For centuries, the main concern of women and men has been to conquer new freedoms in either the formal or real senses. It is how, through struggles, democracies and human rights were created—though in far too few places in the world. Political and social rights.

In the future, other struggles will take place to expand these freedoms; other rights will be demanded and conquered: the right not to be connected, the right to privacy, the right to die with dignity; and even: the right to have a gratifying job, the right to have children through surrogacy (human or artificial), the right to have simultaneous relationships with several consenting adults, or even, perhaps, the right to have a legal union with clones or virtual avatars.

Conversely, certain freedoms have been curtailed, in particular the freedom to do what may harm others. Thus, for example, the rights to exploit or martyr someone weaker than oneself, have sexual relations with one’s parents or children, mistreat animals, have all been called into question. At least in theory.

In the future, other freedoms will be called into question; today, behaviour that is considered to be a display of freedom will be denounced as a crime. Here, too, freedoms are under threat.
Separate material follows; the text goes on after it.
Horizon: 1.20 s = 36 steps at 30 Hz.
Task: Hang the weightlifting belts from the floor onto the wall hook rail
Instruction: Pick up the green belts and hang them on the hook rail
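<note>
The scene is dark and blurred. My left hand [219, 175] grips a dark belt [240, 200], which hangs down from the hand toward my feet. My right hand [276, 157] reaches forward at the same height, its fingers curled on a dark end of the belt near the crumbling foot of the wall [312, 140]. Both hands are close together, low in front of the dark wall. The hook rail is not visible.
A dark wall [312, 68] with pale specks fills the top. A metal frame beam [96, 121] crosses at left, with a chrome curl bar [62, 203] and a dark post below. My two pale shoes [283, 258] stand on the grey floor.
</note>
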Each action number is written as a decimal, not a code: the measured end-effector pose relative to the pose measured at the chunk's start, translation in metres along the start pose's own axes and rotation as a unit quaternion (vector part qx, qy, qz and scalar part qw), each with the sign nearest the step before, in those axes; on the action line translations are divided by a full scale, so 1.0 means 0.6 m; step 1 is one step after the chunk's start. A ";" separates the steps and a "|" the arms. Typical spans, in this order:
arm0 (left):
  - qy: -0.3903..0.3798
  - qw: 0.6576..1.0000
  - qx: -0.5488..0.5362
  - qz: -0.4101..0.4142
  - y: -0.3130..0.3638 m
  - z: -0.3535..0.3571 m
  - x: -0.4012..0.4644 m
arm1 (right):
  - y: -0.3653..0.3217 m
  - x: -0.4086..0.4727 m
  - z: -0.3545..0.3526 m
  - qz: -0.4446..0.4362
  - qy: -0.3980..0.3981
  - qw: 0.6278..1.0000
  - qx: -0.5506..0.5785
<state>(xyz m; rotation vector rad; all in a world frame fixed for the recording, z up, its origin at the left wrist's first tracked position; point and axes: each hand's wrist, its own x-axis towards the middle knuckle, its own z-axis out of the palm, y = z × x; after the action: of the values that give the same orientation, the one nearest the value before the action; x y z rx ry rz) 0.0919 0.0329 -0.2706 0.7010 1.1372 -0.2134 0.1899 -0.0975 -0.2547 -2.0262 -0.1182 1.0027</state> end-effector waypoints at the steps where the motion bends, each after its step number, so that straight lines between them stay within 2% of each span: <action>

Behaviour that is already prohibited in many countries but is still too often tolerated, such as slavery, paedophilia, violence against women, children and animals, and harassment in the workplace, will at last be seriously and universally condemned and prosecuted. Bearing arms, like the death penalty, will perhaps one day, even in the United States, be stored away in the shop for immoral and ineffective accessories.

Other forms of behaviour will be banned, other freedoms will be curtailed.

First and foremost, in the name of morality: thus, any action that is perceived as an attack on the dignity of a minority will be progressively prohibited; and not just the living but also the dead will be judged by this standard; in particular, it will lead to the rewriting of history books and masterpieces of literature, in the scrapping of countless works of art, for their content or for the conduct of their authors. More generally, courtship and related manners that are welcomed today will be generally criminalized because it will be considered offensive, degrading or aggressive in the future.

Freedoms will then be called into question in the name of safeguarding everyone’s health: it will be forbidden to eat sugar or salt, remain inactive, drive private cars, and many other things.

Finally, other current freedoms will be called into question in the name of safeguarding the planet: we will rightly ban excessive consumption of meat, fresh water resources, excessive usage of pesticides and fertilisers, and the compulsive purchase of consumer goods. Some will even go so far (they already do) as to prohibit humanity from reproducing, in order to protect the rest of the living species from the havoc caused by the irrepressible needs of liberty of human beings.

Predictive behaviour technologies, artificial intelligence, video surveillance and genetic analysis will make it easier to implement these prohibitions. It will come to (or rather it will return to, as in the oldest dictatorships) the point of even considering individual freedoms as the exception and prohibition as the norm, to describe human rights as the enemy of civilization, and to glorify submission.

Some of these extreme challenges to freedom will be necessary; and of course we should not give up on banning the intolerable; and in particular, we should not stop protecting the weakest from the consequences of the excessive freedom of the strongest.

But we must not , however, reduce to nothing such hard-earned freedoms. Human rights, as it is defined today, must be regarded as an intangible asset of humanity.